> [REQUIRED WORK]: Once a line is found to contain "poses", copy it out of the listing.

> [INFORMATION SUPPLIED]:
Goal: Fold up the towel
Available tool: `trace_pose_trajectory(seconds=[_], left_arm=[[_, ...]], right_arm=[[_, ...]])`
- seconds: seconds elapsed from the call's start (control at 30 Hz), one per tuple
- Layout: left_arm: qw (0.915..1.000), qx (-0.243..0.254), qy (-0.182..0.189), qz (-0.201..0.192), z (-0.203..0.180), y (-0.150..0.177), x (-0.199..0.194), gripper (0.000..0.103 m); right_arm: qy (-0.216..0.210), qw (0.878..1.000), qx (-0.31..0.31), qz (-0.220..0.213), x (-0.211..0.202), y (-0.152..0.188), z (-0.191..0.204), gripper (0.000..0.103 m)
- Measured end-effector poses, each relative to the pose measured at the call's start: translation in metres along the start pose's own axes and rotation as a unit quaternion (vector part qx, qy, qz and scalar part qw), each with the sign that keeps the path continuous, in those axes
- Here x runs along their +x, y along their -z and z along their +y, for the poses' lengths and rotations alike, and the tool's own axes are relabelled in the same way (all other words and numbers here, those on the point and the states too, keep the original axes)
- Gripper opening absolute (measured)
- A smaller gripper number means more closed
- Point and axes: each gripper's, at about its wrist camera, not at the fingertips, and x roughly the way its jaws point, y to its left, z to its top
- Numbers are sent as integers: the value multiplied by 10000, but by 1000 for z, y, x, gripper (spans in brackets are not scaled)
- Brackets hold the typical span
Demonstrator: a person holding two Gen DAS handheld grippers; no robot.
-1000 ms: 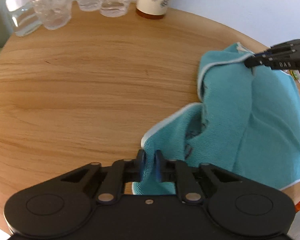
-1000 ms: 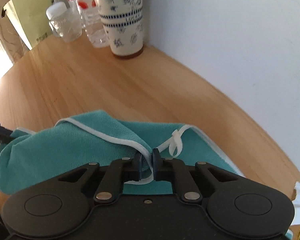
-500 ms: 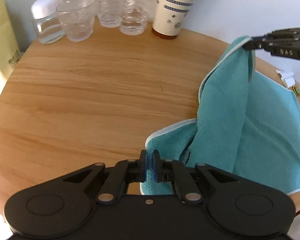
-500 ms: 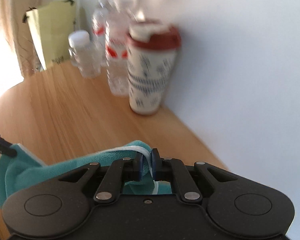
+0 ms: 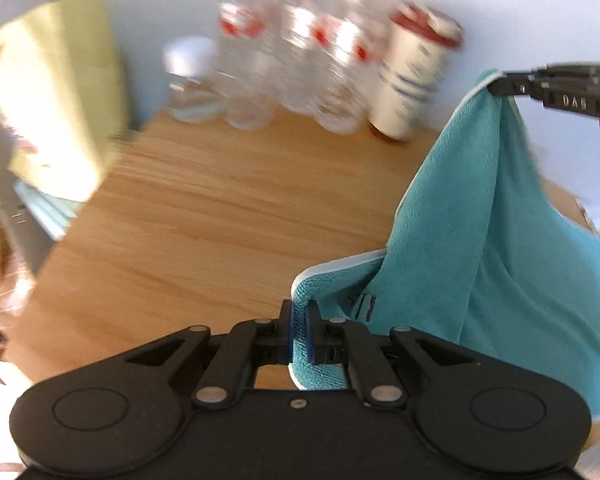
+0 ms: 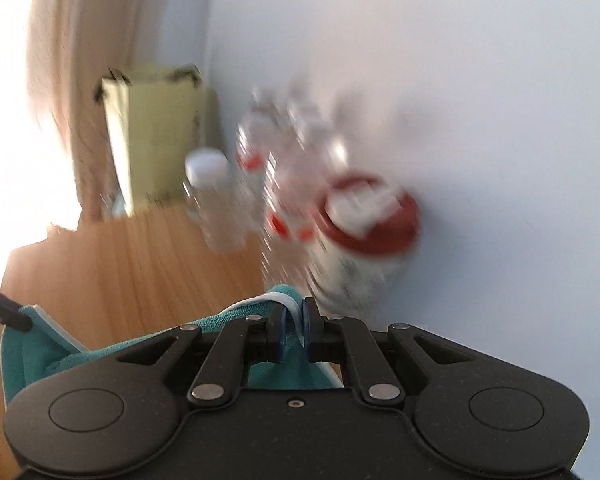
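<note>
**Teal towel held up by 2 corners**

Teal and soft, the towel point(image 5: 496, 216) hangs in the air over the wooden counter point(image 5: 204, 216). Each gripper pinches 1 corner, so the cloth can spread out flat before it gets folded. The left gripper point(image 5: 299, 334) sits low, near the counter, its jaws clenched on a corner. The right gripper point(image 6: 294, 334) is up high, jaws clamped on the white-edged corner. Bottles point(image 5: 300, 52) and a cup point(image 5: 412, 76) stand at the back, well apart from the towel.
</note>
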Motion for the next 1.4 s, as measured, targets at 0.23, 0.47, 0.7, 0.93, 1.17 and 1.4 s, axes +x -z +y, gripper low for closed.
trace_pose_trajectory(seconds=[0.23, 0.47, 0.7, 0.93, 1.17, 1.4], left_arm=[[9952, -551, -806, 105, 40, 19, 4, 5], [9898, -589, -1201, 495, 57, 18, 27, 19], [9932, -294, -1066, 360, 64, 1, 17, 40], [9951, 192, -899, 372, 57, -23, 51, 40], [9933, 1000, -513, 279, 27, -51, 92, 55], [9919, 1099, -271, 575, 23, -56, 129, 54]], right_arm=[[-306, 9995, 50, -95, 70, -10, 25, 15], [385, 9957, -528, 660, 103, 1, 44, 37], [869, 9922, -177, 876, 44, 28, 18, 48], [1318, 9817, 564, 1250, -7, 76, -5, 48], [888, 9874, 904, 952, 5, 58, 1, 53], [729, 9880, 683, 1174, 7, 49, 17, 55]])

> [REPLY TO THE EXERCISE]:
- Measured end-effector poses, each relative to the pose measured at the call's start: translation in metres along the start pose's own axes and rotation as a unit quaternion (vector part qx, qy, qz and scalar part qw), each with the sign that keeps the path continuous, in those axes
- Here x runs along their +x, y along their -z and z along their +y, for the poses' lengths and rotations alike, and the tool's own axes are relabelled in the same way (all other words and numbers here, those on the point and the states too, keep the original axes)

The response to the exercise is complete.